Das Veranstaltungsprogramm ist riesig. Da läuft immer etwas. Vom Konzert über Vorträge zu Bilderausstellungen und Kochkursen. Ein besonderer Anlass ist das Café sagesse de l‘humanité – eine Art Philosophen-Club. Ohne Voranmeldung finde man da kaum einen Platz, sagt Alain Bittar. Das Spannende an dieser Veranstaltung ist die Zusammensetzung der Leitenden und Diskutierenden. Am Tisch sitzen ein Rabbiner, ein Psychiater mit islamischem Hintergrund, ein Buddhist und ein Priester. Alain Bittar schwärmt von der Redegewandtheit und dem Witz des Rabbiners. Und er sei froh, habe man im Psychiater einen Mann gefunden, der ihm Paroli bieten könne. Das Treffen findet monatlich statt. Die Themen betreffen alle Religionen, beispielsweise Mystik und Begehren, Spritualität und die Verhinderung eines Zivilisationskonflikts, Meinungs(äusserungs)freiheit und Blasphemie, religiöse Identität und Altruismus. Die Themen sind anspruchsvoll, wie die zitierte Liste aus dem Jahr 2015 zeigt.

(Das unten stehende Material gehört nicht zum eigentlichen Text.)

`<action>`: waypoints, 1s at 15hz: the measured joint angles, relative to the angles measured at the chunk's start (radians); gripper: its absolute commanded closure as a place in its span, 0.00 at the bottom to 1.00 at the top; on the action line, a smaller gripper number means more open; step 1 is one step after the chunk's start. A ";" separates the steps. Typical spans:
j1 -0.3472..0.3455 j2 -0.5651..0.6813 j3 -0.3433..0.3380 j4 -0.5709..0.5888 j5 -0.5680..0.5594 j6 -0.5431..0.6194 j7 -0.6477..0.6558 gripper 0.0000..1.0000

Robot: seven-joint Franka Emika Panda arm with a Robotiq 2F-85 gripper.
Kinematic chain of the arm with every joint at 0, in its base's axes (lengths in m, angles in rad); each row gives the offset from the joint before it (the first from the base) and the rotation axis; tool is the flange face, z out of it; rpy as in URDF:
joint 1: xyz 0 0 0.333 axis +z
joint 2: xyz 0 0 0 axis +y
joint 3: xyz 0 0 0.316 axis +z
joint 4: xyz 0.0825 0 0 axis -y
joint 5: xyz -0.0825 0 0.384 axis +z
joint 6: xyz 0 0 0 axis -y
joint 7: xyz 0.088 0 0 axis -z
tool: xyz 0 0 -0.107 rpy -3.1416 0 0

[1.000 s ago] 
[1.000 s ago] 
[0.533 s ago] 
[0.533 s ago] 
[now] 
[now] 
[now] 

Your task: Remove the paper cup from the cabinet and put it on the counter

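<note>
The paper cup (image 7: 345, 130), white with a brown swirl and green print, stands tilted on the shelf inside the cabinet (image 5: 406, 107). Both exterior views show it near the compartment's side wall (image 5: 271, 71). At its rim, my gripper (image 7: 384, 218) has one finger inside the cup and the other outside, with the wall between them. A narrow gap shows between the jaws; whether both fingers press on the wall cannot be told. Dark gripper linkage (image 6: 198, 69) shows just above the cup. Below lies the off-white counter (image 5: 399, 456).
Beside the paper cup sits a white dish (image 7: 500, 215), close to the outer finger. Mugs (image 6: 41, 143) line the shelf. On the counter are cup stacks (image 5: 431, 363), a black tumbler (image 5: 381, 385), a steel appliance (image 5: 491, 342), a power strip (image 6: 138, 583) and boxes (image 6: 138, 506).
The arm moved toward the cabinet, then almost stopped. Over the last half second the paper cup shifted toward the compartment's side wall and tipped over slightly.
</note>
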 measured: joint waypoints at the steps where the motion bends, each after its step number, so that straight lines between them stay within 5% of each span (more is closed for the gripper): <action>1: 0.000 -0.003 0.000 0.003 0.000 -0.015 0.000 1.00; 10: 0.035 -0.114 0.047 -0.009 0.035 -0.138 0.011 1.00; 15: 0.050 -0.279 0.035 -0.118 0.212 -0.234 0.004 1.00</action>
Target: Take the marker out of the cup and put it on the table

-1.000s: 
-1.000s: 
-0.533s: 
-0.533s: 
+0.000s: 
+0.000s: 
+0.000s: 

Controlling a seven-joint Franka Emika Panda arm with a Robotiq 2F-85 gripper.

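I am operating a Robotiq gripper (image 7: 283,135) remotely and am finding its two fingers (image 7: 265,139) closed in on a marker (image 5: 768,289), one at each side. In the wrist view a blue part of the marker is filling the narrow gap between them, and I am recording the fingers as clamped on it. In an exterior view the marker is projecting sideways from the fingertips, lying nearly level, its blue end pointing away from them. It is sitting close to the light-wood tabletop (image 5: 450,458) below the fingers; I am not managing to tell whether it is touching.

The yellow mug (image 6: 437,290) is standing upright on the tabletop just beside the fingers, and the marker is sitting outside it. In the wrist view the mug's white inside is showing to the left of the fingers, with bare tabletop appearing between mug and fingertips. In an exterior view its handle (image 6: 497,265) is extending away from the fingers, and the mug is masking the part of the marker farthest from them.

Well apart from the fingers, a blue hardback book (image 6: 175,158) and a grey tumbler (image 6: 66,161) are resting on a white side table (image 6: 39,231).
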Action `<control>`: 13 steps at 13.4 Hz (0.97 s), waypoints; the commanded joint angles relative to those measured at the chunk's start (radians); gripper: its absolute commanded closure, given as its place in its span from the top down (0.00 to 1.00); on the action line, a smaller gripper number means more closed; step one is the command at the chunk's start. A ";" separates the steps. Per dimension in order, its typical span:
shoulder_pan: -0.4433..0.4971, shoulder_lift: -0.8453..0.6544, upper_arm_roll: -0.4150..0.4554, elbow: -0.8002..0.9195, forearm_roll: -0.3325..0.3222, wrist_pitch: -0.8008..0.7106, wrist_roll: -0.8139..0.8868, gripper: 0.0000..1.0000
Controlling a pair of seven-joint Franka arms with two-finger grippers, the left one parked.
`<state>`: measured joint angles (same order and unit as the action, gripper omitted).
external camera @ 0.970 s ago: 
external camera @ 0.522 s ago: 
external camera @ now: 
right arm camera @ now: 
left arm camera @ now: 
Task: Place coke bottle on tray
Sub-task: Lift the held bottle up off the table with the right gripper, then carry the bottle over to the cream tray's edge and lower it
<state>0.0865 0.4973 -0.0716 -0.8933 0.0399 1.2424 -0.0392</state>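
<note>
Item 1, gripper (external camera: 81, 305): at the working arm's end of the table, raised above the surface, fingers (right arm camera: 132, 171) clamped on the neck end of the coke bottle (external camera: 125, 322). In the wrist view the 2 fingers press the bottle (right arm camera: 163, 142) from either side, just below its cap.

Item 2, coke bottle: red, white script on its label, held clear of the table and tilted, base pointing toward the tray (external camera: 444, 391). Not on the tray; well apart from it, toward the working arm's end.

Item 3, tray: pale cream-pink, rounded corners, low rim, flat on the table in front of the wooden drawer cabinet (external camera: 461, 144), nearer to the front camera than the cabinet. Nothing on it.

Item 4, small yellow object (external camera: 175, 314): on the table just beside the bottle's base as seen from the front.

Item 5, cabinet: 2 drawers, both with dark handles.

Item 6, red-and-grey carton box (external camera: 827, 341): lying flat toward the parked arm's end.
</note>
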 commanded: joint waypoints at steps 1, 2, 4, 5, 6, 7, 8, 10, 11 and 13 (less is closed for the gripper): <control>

Es ist ein sonderbares Gefühl, vor den Gestellen zu stehen, die schönen Schriftzeichen zu betrachten und der steigenden Verwirrung Herr zu werden. Was wohl alles in den Büchern steht? Einzig das Tabalar mit den Büchern in Etuis mit Reissverschluss kann ich zuordnen. Koranausgaben. Sonst schauen mich die Titelbilder an, ich erwäge, um was für eine Geschichte es sich handeln könnte, weiss aber, dass Titelbilder zur Verkaufsförderung designt werden. Zudem könnten unterschiedliche kulturelle Werte auch auf falsche Fährten führen.
Bei den Fenstern zur Rue de Fribourg steht ein Gestell mit Filmen auch ein paar Audio-CDs liegen dort. Daneben zwei mit schönen Tüchern. Sie stammen aus Tunesien, sagt Alain Bittar. Auf einigen Tüchern liegen Parfümfläschchen: Rose, Ambre, Musc blanc.
Im Durchgang zum Raum mit lateinischer Schrift, steht ein Zeitungsständer mit arabischen Blättern. Auf eines weist Alain Bittar mit Stolz, aber auch mit etwas Furcht hin: Le Monde Diplomatique auf Arabisch. Dass diese auf Arabisch erscheint, hat er initiiert. Die Übersetzung und der Druck erfolge in Tunesien, sagt er. Die Auflage ist 45 000. Die Zeitung ist in der Schweiz nur im Olivier erhältlich.
Im Raum mit den französischen und englischen Übersetzungen liegt eine grosse Zahl Bücher aus dem französischen Verlag libretto auf. Zum Beispiel: Muhammad Al-Mahdi, Les dix soirées malheureuses, oder die anonymen „Sublimes paroles et idioties de Nasr Eddin Hodja“.
Ich entdecke auf Französisch die „Grosse Geschichte der arabischen Welt“ und das Buch „Weisheiten des Orients“. Auf einem Tablar mit der Aufschrift „Petits livres, grandes idées“ liegen aus dem Verlag Sindbad Poésiebücher. Darunter Shlomo Sand „Les mots de la terre – Les intellectuels en Israël“. Drei Dictionnaires amoureux – einer allgemein zum Orient, einer zum Libanon und einer zum Islam. Erzählugen für Kinder, zahlreiche Bücher zum Sufismus. Wahrlich in dieser Buchhandlung gäbe es eine Welt zu entdecken.